Yaşanan saldırıda Hatice Özen, Cemil Sönmez, Baki Ekiz, Turan Ören, Abdullah Şimşek, Hamit Akıl ve Murat Kurt isimli öğrenciler hayatını kaybederken, 41 öğrenci de yaralandı. Öğrencilerin üniversiteyi işgal etmesi üzerine İstanbul Üniversite Senatosu, okulu süresiz kapattı.
Devrimci öğrencilere dönük saldırı geniş kesimlerin tepkisiyle karşılanırken, katliamda hayatını yitiren devrimcilerin cenazesi çok görkemli oldu, DİSK 2 gün süreyle 2 saat iş bırakarak ‘Faşizme İhtar’ eylemleri düzenledi.

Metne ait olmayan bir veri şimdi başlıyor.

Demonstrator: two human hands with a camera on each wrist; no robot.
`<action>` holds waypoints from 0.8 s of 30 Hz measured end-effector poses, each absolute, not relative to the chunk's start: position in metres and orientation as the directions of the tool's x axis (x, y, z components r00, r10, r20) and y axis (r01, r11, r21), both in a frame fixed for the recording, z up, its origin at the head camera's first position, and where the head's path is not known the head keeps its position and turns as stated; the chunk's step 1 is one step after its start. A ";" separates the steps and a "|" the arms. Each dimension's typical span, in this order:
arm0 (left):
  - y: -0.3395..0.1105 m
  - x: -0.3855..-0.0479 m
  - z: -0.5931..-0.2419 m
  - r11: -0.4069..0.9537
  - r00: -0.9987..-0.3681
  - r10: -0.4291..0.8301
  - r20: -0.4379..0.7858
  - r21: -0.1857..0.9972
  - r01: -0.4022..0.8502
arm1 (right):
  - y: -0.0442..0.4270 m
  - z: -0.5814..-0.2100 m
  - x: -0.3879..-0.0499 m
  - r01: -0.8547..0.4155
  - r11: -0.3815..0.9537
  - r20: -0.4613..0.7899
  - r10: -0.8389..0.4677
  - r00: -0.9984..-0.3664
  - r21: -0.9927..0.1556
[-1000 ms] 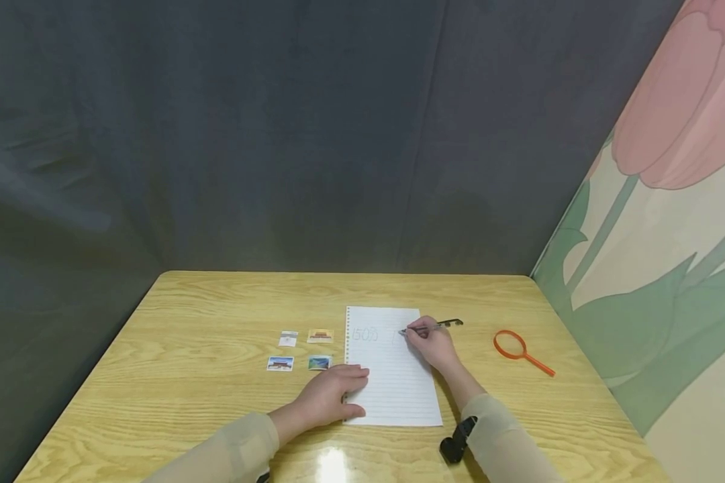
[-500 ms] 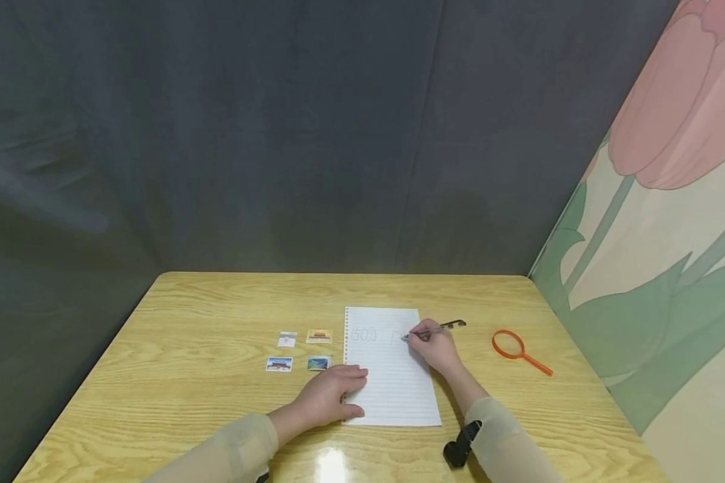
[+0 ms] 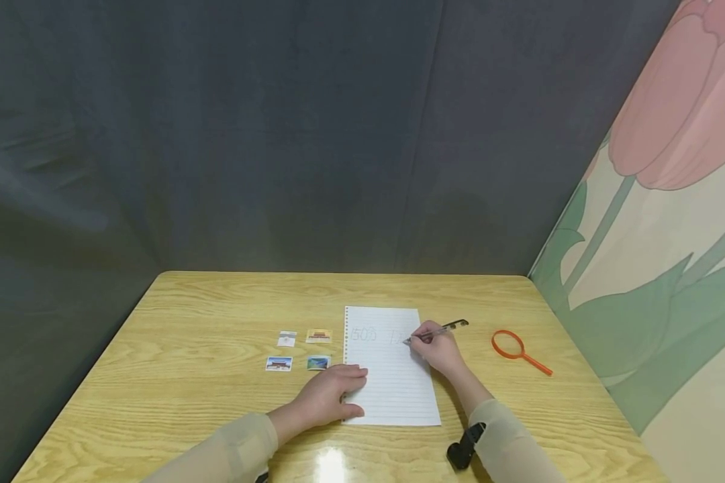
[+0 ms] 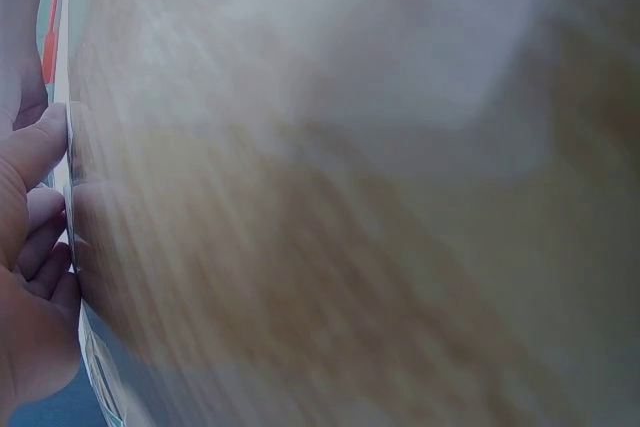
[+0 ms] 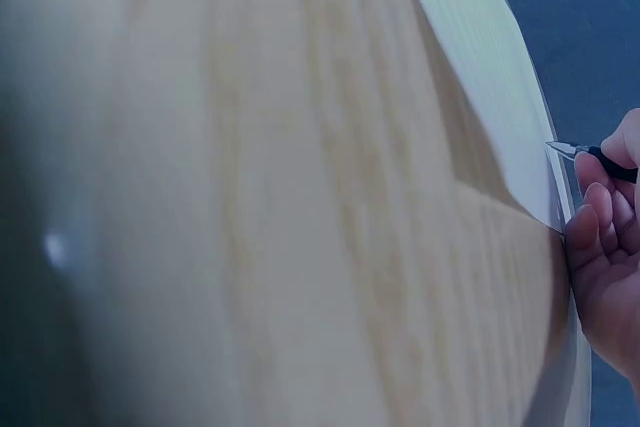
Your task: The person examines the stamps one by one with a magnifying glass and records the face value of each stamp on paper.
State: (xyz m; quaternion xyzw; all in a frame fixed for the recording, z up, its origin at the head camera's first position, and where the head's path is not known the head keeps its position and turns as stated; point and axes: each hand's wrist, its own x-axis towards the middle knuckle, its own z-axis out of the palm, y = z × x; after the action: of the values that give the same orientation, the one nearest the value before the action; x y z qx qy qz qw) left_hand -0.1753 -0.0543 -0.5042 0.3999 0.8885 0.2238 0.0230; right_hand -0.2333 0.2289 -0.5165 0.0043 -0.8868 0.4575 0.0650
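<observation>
A lined sheet of paper point(image 3: 393, 389) with punched holes down its left edge lies on the wooden table. Near its top are handwritten digits, "1500" point(image 3: 363, 334) at the left and another figure beginning with 1 further right, partly too faint to read. My right hand point(image 3: 440, 349) pinches a pen point(image 3: 453, 325) with a dark cap end, its tip on the paper beside that second figure. In the right wrist view the pen tip point(image 5: 562, 148) meets the sheet. My left hand point(image 3: 332, 396) rests with extended fingers on the paper's lower left edge.
Left of the paper lie several small picture cards, among them a yellow one point(image 3: 319, 336) and a blue-green one point(image 3: 318, 363) close to my left fingers. An orange magnifying glass point(image 3: 522, 353) lies to the right. A dark curtain point(image 3: 338, 134) stands behind the table point(image 3: 187, 402).
My right hand has shifted slightly right and down with the pen, and more marks show after the 1 of the second figure. The left hand stays in place.
</observation>
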 end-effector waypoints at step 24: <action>-0.055 -0.175 -0.504 0.581 -0.683 0.720 0.127 0.428 0.692 | 0.232 -0.514 -0.239 -0.036 0.597 0.103 0.077 -0.992 -0.801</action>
State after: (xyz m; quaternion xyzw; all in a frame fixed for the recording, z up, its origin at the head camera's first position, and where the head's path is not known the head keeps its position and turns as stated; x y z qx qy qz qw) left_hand -0.1754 -0.0552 -0.5039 0.3973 0.8886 0.2272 0.0300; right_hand -0.2392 0.2317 -0.5138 -0.0115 -0.8914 0.4485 0.0633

Maçkalı olan Cemil Sönmez’le birlikte hem Beyoğlu’nda hem de Bayrampaşa Belediye Tiyatrosu’nda birlikte ve ayrı ayrı tiyatro yapmıştık… Diğeri ise biraz komik bir olay. Bu sefer kampüsün içindeyiz ve silahlar patlamış halde… Hukuk Fakültesi’ne giden bahçeli yolda insanlar kaçışıyor ve Ergin Konuksever ağabeyimizin çektiği bir fotoğrafta uçuşan kurşunlar için şemsiyesini açan bir yurttaş görülüyordu… Trajikomik bir durum. Milliyet’te kapak yapmıştık bu fotoğrafı…

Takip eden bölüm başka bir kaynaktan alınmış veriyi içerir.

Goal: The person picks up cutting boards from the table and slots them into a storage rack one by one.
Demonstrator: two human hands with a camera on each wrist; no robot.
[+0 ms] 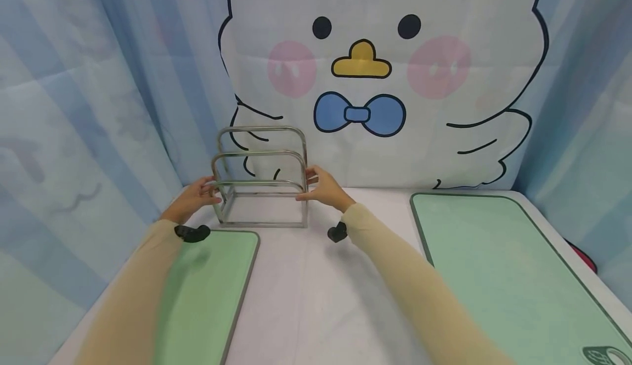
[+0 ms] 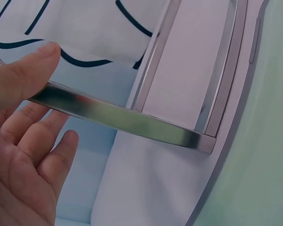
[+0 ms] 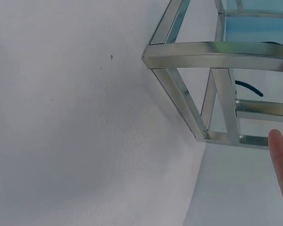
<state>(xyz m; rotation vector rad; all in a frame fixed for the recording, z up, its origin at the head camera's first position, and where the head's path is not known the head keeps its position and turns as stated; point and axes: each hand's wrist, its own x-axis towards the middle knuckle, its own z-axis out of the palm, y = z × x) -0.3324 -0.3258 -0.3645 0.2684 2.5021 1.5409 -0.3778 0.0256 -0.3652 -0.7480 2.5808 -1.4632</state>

Galiba, Beyazıt’taki önemli ve tarihi yapılar kadar meydanının da ana figür olmasından söz etmeliyim. Çünkü ben bile kendi öznel tarihimde, pek çok değişikliğe tanık olmuşumdur. Sanırım belediye başkanı olmaklığın şanından olsa gerek; her gelen ilk önce şuraya bir kuş konduralım diye, işe başlıyor. Ne de olsa, kentin en görünen noktalarından. Bu beldede görünmeyen noktalar da çoktur. Hem deniz tarafındaki; Kumkapı, Gedikpaşa ve Kadırga semtleri bulunur. Buralarda onlarca kafe, çınaraltı, çay ocağı ve kültür merkezi lokali bulursunuz… Oturur ve patırtı duymadan kitabınızı okursunuz…

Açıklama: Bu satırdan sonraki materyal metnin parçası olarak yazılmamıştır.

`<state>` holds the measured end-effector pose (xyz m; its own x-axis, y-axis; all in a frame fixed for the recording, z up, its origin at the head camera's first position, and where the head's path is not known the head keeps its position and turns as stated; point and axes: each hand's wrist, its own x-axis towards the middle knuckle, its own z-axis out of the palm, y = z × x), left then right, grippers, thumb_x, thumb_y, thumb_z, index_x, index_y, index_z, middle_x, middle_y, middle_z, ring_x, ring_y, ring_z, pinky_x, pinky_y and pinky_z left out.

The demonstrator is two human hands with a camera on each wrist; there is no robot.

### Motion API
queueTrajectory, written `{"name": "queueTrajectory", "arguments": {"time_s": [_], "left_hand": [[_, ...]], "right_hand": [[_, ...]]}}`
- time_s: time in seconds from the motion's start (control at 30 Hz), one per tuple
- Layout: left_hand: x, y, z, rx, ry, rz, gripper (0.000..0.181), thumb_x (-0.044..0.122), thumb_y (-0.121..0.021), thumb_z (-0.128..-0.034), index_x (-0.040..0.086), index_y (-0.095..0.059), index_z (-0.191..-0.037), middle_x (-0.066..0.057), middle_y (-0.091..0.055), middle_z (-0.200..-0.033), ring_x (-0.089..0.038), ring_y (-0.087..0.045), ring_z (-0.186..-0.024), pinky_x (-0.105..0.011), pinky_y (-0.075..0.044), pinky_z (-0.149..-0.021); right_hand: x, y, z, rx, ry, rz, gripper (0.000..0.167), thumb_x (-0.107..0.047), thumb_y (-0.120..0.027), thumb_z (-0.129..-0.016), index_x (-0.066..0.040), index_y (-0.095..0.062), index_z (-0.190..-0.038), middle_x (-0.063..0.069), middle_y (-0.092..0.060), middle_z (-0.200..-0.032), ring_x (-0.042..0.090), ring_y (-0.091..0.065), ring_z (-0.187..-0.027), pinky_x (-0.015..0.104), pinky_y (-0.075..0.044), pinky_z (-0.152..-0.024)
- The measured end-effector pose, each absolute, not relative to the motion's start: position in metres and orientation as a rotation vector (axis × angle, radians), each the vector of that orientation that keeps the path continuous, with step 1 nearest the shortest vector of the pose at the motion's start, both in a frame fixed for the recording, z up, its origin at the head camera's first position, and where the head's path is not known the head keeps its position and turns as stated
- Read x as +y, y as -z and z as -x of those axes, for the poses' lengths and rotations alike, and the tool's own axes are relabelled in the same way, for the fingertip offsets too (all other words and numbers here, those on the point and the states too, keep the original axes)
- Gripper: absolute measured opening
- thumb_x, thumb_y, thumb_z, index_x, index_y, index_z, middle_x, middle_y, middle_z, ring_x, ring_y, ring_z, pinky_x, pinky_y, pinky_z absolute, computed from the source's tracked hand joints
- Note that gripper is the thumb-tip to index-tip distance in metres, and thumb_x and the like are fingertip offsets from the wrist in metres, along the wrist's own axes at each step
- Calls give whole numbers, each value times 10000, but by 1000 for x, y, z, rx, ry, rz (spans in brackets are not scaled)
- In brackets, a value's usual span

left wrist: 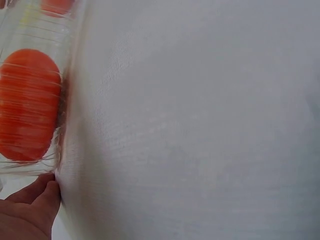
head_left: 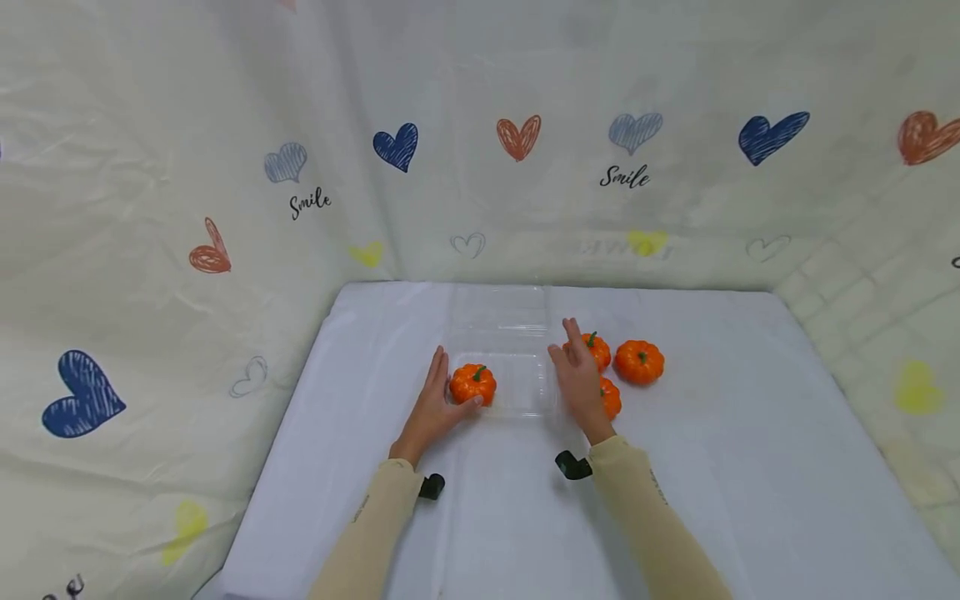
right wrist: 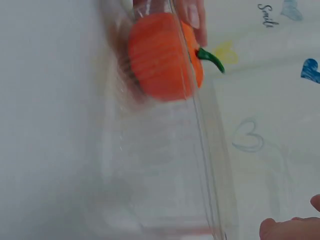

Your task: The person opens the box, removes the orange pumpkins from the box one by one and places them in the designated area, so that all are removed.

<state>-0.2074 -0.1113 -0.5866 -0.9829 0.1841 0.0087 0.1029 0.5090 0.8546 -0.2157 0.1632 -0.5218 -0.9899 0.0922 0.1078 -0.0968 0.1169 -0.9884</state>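
A clear plastic box (head_left: 517, 414) stands on the table with its clear lid (head_left: 500, 308) folded back behind it. One small orange pumpkin (head_left: 472, 385) with a green stem sits in the left part of the box; its side shows through the wall in both wrist views. My left hand (head_left: 437, 410) lies around the box's left front corner, fingers extended along the side and thumb at the front. Along the right side is my right hand (head_left: 579, 382), fingers extended and holding nothing. Whether it touches the box, I cannot tell.
Three more orange pumpkins lie right of the box: one farther right (head_left: 640, 362), and two partly hidden by my right hand, a rear one (head_left: 599, 352) and a nearer one (head_left: 612, 400). A white cloth covers the table (head_left: 750, 467). Behind hangs a heart-patterned curtain (head_left: 465, 192).
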Motion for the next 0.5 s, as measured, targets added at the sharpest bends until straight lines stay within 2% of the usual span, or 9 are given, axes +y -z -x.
{"name": "queueTrajectory", "arguments": {"time_s": [0.03,0.27,0.5], "left_hand": [[-111,587,208,2657,-1498,-253,1185,588,-795,-910,86,-100,-1728,69,37,-1798,-296,-271,-1600,-475,-305,-1247],[-109,586,209,2667,-1473,-234,1221,647,-793,-886,102,-102,-1732,101,40,-1793,-278,-215,-1619,-522,-300,-1246],[-111,585,205,2680,-1418,-257,1269,680,-801,-860,91,-89,-1730,101,56,-1793,-277,-151,-1633,-569,-270,-1250]], "right_hand": [[156,523,214,-2233,-2017,-35,659,-239,-547,-1129,-57,-269,-1698,53,-206,-1776,202,-192,-1623,408,-252,-1274],[110,528,207,-2306,-2045,-192,678,-238,-593,-1112,-66,-293,-1696,63,-208,-1775,222,-188,-1626,442,-262,-1271],[80,532,208,-2487,-2024,-265,701,-210,-641,-1054,-95,-352,-1682,135,-243,-1759,406,-271,-1586,556,-280,-1255]]}}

Beyazıt Meydanı en çok neye benzer…
Birkaç turistik site ve resmi sayfalardan yararlanacağım ama denk gelen yerde araya da gireceğim: Osmanlı döneminden günümüze kadar Beyazıt Meydanı, hem birçok ‘estetik operasyon’ geçirmiş hem de her zaman canlı ve işlek bir alan olma özelliğini korumuştur.Fatih Sultan Mehmet, İstanbul’u 1453 yılında fethettikten sonra, kentte merkezi bir yer olarak gördüğü bugünkü üniversite binasının bulunduğu alana bir saray yapılmasını istemiş, 1454 yılında tamamlanan bu saraya yerleşmişti. Çevresi iki kademeli surla çevrilen, bu nedenle kimi kaynaklarda ‘Kale’ olarak anılan bu sarayda Fatih, 1478 yılına kadar kaldı. Topkapı Sarayı’nın bitirilmesinden sonra padişahlar yaşantılarını burada sürdürdüğünden, Beyazıt’taki yapıya ‘Eski Saray’ adı verildi, kalıntıları daha sonra Harbiye Nezareti binasının yapımında kullanıldı. Fatih’ten sonra tahta çıkan II. Bayezid, külliyesini (cami, medrese, kervansaray, imarethane) saraya yakın olması düşüncesiyle burada yaptırınca, meydan büyük bir canlılık kazandı. Fatih, Aksaray, Süleymaniye, Kapalıçarşı ve Kumkapı gibi kentin çeşitli kesimlerinden gelen yolların birleşme noktasında bulunması, meydanın canlılığını büsbütün artırıyordu. İşine gücüne yürüyerek gidip gelen halk meydandan geçiyor, kimi alışverişlerini buradan, cami duvarının önündeki beyaz gölgelikler altında satış yapan esnaftan karşılıyordu. Harbiye ve Maliye bakanlıklarının burada yer alması da canlılığı artıran bir başka unsur olmaktaydı.
Kurban Pazarı
Kurban Bayramı öncesinde meydan daha da hareketlenmekteydi. Bunun nedeni, Şehremaneti’nin (belediye), kentin en merkezi yeri olduğu gerekçesiyle, kurban satışları için, satıcılara bu alanı tahsis etmesiydi. Bayram öncesi Anadolu’nun dört bir yanından getirilen kurbanlıklar, burada alıcının beğenisine sunuluyor, alınan kurbanlar hamalın sırtına verilerek eve götürülüyordu. Bu yüzden meydan, ‘Kurban Pazarı’ olarak da adlandırılmaktaydı. Meydan, Ramazan öncesi de hareketleniyor, Bayezid Camii avlusunda açılan ‘Ramazan Sergisi’ büyük bir izdiham kaynağı oluyordu. Bu sergide, yiyecekten giyim eşyasına kadar, her şey satılmaktaydı. Böylesine işlek, böylesine canlı olan bir meydanda, seyyar satıcıların giderek çoğalması, kaçınılmazdı. Ancak denetimsizlik nedeniyle, bu kez seyyarların yanı sıra, Bayezid Camii’nin dış cephesine, satıcılar barakalar kondurmaya başladılar. Bu barakalarda da berberinden kitapçısına kadar, farklı meslek gruplarından esnaf, müşteri beklemekteydi. Beyazıt Meydanı bir açık hava pazarına dönüşmüş durumdaydı. Tıpkı zamanımızda, özellikle cumartesi ve pazar günleri olduğu gibi…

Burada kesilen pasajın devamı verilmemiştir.